• **Problem description**
Exclude all pictures, then write out exactly the lines below from the first one through the line with "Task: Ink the".
===============
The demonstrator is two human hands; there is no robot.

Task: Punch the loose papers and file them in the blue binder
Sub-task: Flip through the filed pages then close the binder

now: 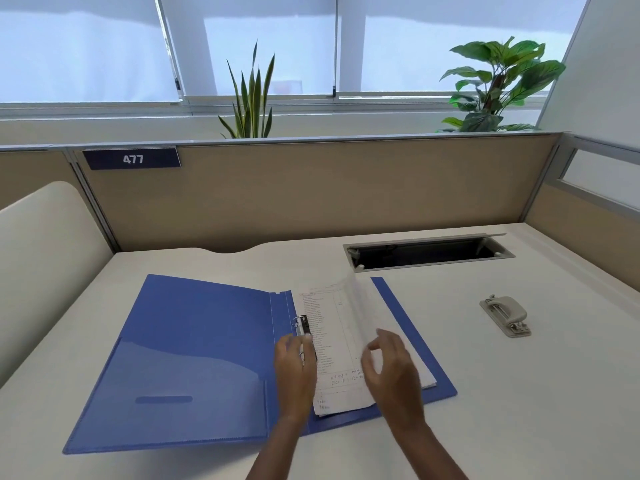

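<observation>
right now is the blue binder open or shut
Open. The blue binder lies spread flat on the desk, its front cover folded out to the left, the papers exposed on its right half beside the ring clip.

The binder (194,358) lies open on the desk (519,393). Papers (332,341) lie in the binder's right half. The punch (505,315) sits right of the binder, well apart.
</observation>
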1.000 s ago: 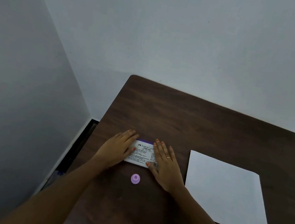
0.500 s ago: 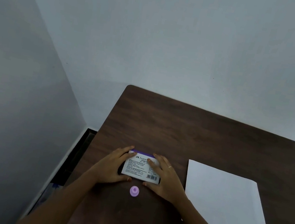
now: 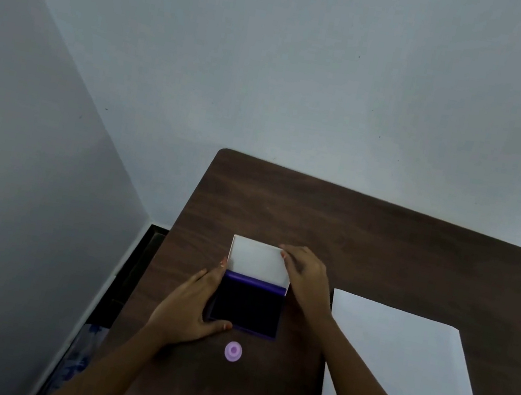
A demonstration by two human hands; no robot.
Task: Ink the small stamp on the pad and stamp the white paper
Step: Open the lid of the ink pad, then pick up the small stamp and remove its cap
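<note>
The ink pad [image 3: 247,306] lies open on the brown table [image 3: 382,246], its dark purple pad face up. Its white lid [image 3: 258,259] is swung back on the far side. My left hand [image 3: 191,307] grips the pad's base from the left, thumb on its near edge. My right hand [image 3: 307,278] holds the lid's right edge. The small pink stamp [image 3: 233,351] stands on the table just in front of the pad, touched by neither hand. The white paper [image 3: 403,368] lies flat to the right.
The table's left edge runs close to my left arm, with a dark gap and floor [image 3: 116,294] below it. Plain grey walls stand to the left and behind the table.
The ink pad was shut with its printed lid up; my right hand has swung the lid back and the dark pad is exposed. The view has tilted a little.
</note>
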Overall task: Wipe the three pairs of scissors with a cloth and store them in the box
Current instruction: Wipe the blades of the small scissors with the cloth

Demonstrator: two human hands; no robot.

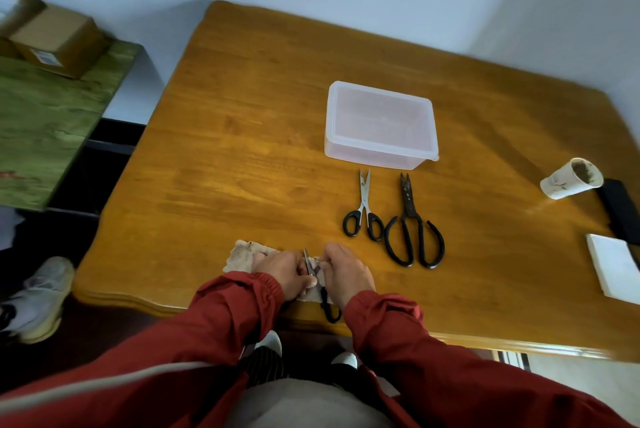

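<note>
Down at the six o'clock edge of the worktop (242, 150), the left hand (280, 271) curls its fingers round the cloth (242, 254) against the blade of the small scissors (325, 301), which the right hand (346, 275) grips with curled fingers. At one o'clock from the hands lie the silver scissors (363, 206), the black shears (412, 216) just beside them at three o'clock, and the lidded box (381, 122) at twelve o'clock of that pair
</note>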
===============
• **Your response**
The demonstrator is two human hands; there is no robot.

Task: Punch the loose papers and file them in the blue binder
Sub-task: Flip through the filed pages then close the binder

now: 

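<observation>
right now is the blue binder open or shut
Open. The blue binder lies spread flat on the desk, its front cover folded out to the left, the papers exposed on its right half beside the ring clip.

The binder (194,358) lies open on the desk (519,393). Papers (332,341) lie in the binder's right half. The punch (505,315) sits right of the binder, well apart.
</observation>
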1.000 s ago: 
0.500 s ago: 
now: 
A demonstration by two human hands; no robot.
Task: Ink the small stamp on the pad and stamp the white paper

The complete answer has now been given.